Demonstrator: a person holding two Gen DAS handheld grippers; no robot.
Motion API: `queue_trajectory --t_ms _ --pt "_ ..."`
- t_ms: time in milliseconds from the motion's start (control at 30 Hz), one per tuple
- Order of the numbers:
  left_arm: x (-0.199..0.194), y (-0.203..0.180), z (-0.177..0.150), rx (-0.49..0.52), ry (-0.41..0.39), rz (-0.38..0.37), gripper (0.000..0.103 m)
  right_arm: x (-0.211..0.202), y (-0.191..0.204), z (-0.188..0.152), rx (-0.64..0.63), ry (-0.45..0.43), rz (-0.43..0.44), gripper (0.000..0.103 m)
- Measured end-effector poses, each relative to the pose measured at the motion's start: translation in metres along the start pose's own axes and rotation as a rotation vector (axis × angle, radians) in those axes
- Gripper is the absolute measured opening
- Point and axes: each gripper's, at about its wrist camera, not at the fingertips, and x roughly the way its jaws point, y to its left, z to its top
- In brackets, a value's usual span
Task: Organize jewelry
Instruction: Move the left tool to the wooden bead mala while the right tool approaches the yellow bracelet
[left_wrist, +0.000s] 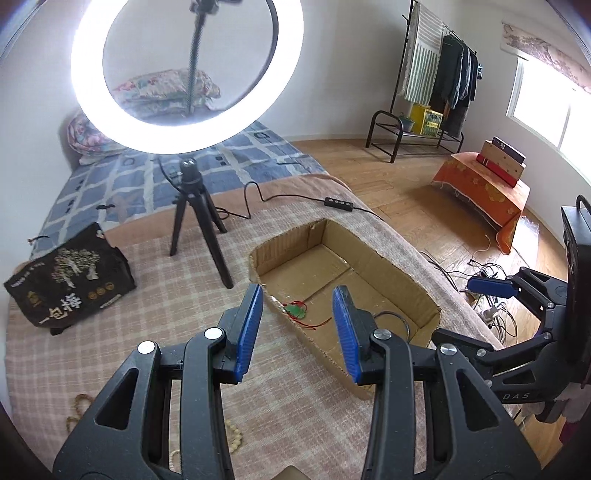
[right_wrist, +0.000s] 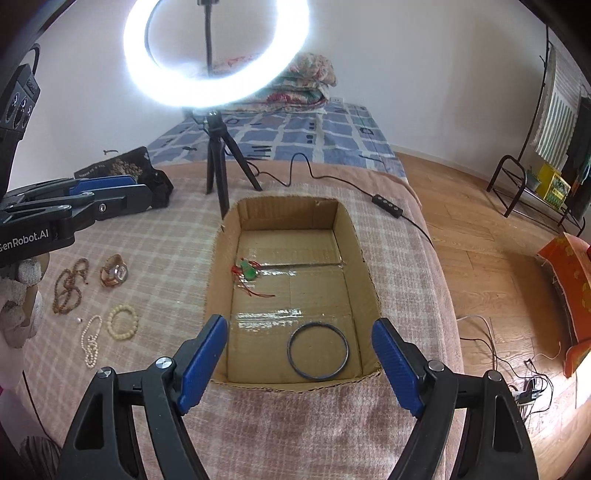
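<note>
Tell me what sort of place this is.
Most likely a bedroom at home: a bed with folded quilts, a clothes rack by the window, and a wooden floor.

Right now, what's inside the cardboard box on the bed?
Inside the cardboard box lie a green pendant on red cord and a dark bangle. Its near inner wall is hidden from both views, so anything tucked against it can't be seen.

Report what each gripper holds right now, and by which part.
Nothing is held. The left gripper and right gripper both stand open and empty above the cardboard box.
</note>
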Motion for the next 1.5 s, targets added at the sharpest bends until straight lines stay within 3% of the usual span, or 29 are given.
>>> queue_trajectory --t_ms 300,400,600,867,1067,1500 --pt "-0.074 0.028 -0.008 -0.013 -0.068 0.079 0.04 -0.047 0.026 0.005 -0.018 -0.075 -0.004 0.09" --pt "-0.097 0.043 -0.015 -0.025 -0.092 0.112 0.06 -0.06 0.034 0.004 -0.017 -0.102 0.002 0.095" --pt "-0.142 0.077 -0.039 -0.069 -0.115 0.211 0.078 -0.08 0.055 0.001 -0.042 -0.127 0.021 0.1" --pt "-0.184 0.131 -0.088 -0.105 -0.091 0.347 0.079 -0.088 0.083 -0.004 -0.102 -0.132 0.043 0.103" --pt "-0.191 0.17 -0.123 -0.147 -0.046 0.408 0.079 -0.073 0.101 -0.005 -0.131 -0.107 0.065 0.103" --pt "-0.145 0.226 -0.178 -0.293 0.101 0.372 0.079 -0.011 0.147 -0.006 -0.187 -0.008 0.124 0.103"
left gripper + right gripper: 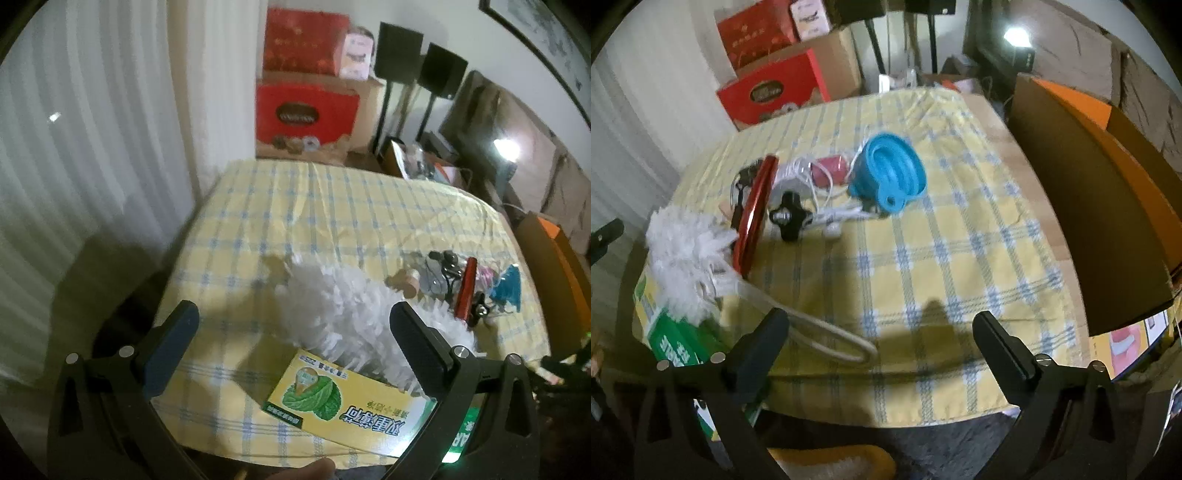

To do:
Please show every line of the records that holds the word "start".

Result for this exercise:
- t_ms: time in milliseconds from the motion's start (control at 30 Hz), one per tuple
- Measured end-effector poses, each relative to the pose measured at the motion's start: translation in metres along the start pose's own axes and rotation as a rotation vector (axis × angle, radians) in those axes

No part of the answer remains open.